## The task
Once you reach the line containing "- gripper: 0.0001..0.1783" in the data below, restate each line word for word up to and including the one containing "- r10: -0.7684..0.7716".

## Stored data
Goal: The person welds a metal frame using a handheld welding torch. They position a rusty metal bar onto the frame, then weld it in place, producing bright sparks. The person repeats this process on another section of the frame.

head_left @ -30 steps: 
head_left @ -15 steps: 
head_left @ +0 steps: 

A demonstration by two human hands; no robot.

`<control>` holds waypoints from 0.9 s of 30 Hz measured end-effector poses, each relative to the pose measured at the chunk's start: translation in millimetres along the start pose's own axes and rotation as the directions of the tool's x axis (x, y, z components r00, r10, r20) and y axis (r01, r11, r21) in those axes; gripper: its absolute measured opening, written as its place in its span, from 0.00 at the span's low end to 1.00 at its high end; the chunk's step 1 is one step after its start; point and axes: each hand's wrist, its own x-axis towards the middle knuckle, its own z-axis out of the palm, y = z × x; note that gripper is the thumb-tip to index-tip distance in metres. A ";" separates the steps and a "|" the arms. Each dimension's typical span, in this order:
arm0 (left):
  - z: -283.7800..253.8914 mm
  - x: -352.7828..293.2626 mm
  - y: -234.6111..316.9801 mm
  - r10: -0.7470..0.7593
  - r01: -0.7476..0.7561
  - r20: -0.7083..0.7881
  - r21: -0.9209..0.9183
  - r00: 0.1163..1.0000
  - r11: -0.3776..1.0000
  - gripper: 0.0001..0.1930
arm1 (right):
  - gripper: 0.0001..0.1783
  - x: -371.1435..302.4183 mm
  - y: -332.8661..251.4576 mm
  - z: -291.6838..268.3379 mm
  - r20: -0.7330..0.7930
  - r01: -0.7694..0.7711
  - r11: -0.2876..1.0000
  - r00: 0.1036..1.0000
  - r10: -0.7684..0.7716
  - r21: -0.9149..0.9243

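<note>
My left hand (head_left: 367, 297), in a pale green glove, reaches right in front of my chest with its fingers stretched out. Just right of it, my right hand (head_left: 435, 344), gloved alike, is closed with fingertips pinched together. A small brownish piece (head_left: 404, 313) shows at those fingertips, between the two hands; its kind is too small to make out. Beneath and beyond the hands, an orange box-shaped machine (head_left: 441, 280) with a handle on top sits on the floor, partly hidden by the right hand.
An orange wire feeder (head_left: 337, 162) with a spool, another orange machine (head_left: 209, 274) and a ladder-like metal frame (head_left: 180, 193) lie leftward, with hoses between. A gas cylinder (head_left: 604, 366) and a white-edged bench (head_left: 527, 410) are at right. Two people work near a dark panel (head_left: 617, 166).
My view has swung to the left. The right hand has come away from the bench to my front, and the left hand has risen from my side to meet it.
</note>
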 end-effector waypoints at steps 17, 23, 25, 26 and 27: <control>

## Response to this task
  - gripper: 0.0001..0.1783
  - x: -371.1435..302.4183 mm
  - y: -332.8661..251.4576 mm
  - z: -291.6838..268.3379 mm
  - r20: -0.7330..0.7930
  - r01: -0.7694..0.7711
  - r11: -0.2876..1.0000
  - r00: 0.1036..1.0000
  - r10: -0.7684..0.7716

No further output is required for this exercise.